======== INPUT FOR THIS TASK ========

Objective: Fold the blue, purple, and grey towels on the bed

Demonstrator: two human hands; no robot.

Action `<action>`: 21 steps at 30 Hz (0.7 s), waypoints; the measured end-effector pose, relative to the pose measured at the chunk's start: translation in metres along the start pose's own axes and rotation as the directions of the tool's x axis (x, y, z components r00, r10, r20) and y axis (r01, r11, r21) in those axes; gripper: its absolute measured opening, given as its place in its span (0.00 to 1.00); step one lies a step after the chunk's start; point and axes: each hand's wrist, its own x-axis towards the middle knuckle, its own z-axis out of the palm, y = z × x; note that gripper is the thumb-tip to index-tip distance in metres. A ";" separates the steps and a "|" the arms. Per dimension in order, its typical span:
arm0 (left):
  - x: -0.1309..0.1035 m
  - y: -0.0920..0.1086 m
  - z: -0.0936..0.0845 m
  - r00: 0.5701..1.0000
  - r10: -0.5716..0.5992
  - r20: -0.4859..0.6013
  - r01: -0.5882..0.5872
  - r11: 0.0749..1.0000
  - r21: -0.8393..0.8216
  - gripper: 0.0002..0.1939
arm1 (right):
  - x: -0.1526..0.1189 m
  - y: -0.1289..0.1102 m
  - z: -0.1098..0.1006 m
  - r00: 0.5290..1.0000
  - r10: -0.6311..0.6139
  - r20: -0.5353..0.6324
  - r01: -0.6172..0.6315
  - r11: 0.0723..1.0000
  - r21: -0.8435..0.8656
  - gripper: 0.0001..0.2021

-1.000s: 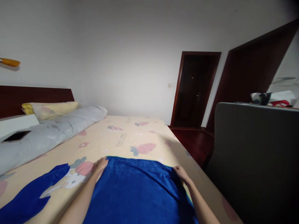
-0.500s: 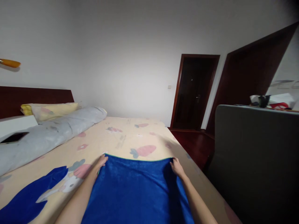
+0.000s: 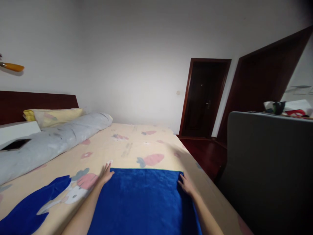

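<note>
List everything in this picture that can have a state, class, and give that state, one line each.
Central blue cloth: spread nearly flat on the bed
Other blue cloth: lying loose, partly out of view
Left hand: open, at the central cloth's far left corner
Right hand: open, at its far right corner
Phone-like device: lying down, face dark
Door: shut

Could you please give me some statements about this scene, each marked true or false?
1. The left hand and right hand are at the far corners of the blue cloth. True.
2. The blue cloth is bunched into a ball. False: it is spread out on the bed.
3. A dark-screened device lies on the grey bolster. True.
4. The grey bolster is right of the right hand. False: it is to the left.
</note>
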 end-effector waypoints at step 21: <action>-0.183 0.111 0.078 0.830 0.457 0.320 -0.533 0.819 0.214 0.28 | -0.141 -0.190 0.049 0.875 -0.472 0.111 0.455 0.878 0.150 0.28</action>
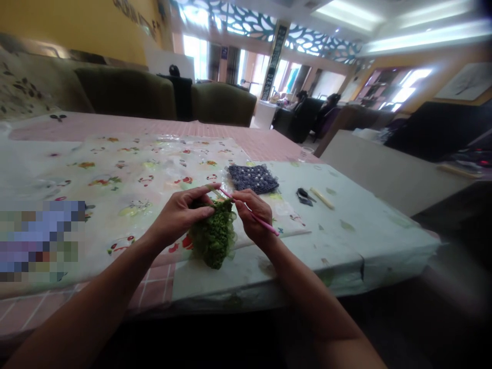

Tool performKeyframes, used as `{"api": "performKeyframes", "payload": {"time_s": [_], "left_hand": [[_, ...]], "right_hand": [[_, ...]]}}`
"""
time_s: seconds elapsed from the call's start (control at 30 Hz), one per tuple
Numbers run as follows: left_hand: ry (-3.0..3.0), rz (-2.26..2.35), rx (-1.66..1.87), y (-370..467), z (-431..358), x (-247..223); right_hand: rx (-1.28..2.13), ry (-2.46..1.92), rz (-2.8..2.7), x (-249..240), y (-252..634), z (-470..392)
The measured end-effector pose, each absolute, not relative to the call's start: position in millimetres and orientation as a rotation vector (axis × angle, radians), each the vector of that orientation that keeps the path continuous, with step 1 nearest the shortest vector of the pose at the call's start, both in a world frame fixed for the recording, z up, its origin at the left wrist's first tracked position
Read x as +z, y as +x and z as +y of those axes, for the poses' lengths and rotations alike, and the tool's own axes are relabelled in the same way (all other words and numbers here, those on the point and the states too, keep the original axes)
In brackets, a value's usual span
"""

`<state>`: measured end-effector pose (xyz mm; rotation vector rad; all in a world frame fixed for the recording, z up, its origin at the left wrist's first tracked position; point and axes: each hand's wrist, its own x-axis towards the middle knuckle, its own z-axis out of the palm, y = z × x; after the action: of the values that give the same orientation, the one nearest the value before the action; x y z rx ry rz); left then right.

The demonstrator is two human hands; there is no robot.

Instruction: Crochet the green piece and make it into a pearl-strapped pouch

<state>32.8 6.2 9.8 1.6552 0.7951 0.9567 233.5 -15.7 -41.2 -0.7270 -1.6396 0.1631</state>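
My left hand [187,207] pinches the top edge of a green crocheted piece [215,236] with a ruffled, sheer border, its index finger stretched toward the hook's tip. The piece hangs down over the near part of the table. In my right hand [253,211] is a pink crochet hook [265,224], gripped like a pen, its handle end sticking out past the palm. The hook's tip meets the green piece's upper corner, between both hands. Just beyond the hands lies a dark purple-grey crocheted piece [252,178] dotted with white beads.
To the right lie small black scissors or snips [305,196] and a pale yellow stick [322,198]. Patterned plastic covers [115,197] overlap on the table. Padded chairs [224,104] stand along its far side. A blurred-out patch hides something at left.
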Motion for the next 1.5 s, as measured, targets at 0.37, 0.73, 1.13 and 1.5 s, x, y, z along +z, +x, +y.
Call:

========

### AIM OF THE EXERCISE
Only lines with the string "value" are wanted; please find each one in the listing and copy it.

### RESPONSE AREA
In brackets, a value's usual span
`<state>`: measured end-effector pose (xyz mm; rotation vector rad; all in a world frame fixed for the recording, z up, its origin at the left wrist's first tracked position; point and axes: each hand's wrist, its own x-axis towards the middle knuckle, its own z-axis out of the palm, y = z × x; after the action: of the values that give the same orientation, the one nearest the value before the action; x y z rx ry rz); left then right.

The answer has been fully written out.